**DATA SEGMENT:**
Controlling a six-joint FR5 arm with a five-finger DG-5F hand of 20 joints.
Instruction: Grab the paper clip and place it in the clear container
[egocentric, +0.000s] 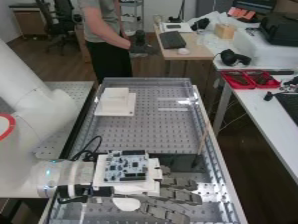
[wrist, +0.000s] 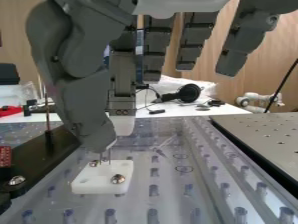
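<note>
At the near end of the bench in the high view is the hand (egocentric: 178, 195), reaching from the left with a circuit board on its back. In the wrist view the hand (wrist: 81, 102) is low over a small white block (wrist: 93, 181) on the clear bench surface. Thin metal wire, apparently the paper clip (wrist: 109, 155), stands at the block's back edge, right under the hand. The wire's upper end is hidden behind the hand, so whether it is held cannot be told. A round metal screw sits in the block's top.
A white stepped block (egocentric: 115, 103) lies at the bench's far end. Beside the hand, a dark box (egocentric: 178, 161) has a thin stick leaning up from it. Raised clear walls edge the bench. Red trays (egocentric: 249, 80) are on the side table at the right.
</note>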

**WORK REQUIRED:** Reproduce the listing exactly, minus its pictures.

**EXPECTED ANSWER:**
Controlling a six-joint FR5 arm with a five-finger DG-5F hand of 20 joints.
Instruction: Grab the paper clip and place it in the clear container
[egocentric, +0.000s] 
[wrist, +0.000s] 
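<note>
At the near end of the bench in the high view is the hand (egocentric: 178, 195), reaching from the left with a circuit board on its back. In the wrist view the hand (wrist: 81, 102) is low over a small white block (wrist: 93, 181) on the clear bench surface. Thin metal wire, apparently the paper clip (wrist: 109, 155), stands at the block's back edge, right under the hand. The wire's upper end is hidden behind the hand, so whether it is held cannot be told. A round metal screw sits in the block's top.
A white stepped block (egocentric: 115, 103) lies at the bench's far end. Beside the hand, a dark box (egocentric: 178, 161) has a thin stick leaning up from it. Raised clear walls edge the bench. Red trays (egocentric: 249, 80) are on the side table at the right.
</note>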

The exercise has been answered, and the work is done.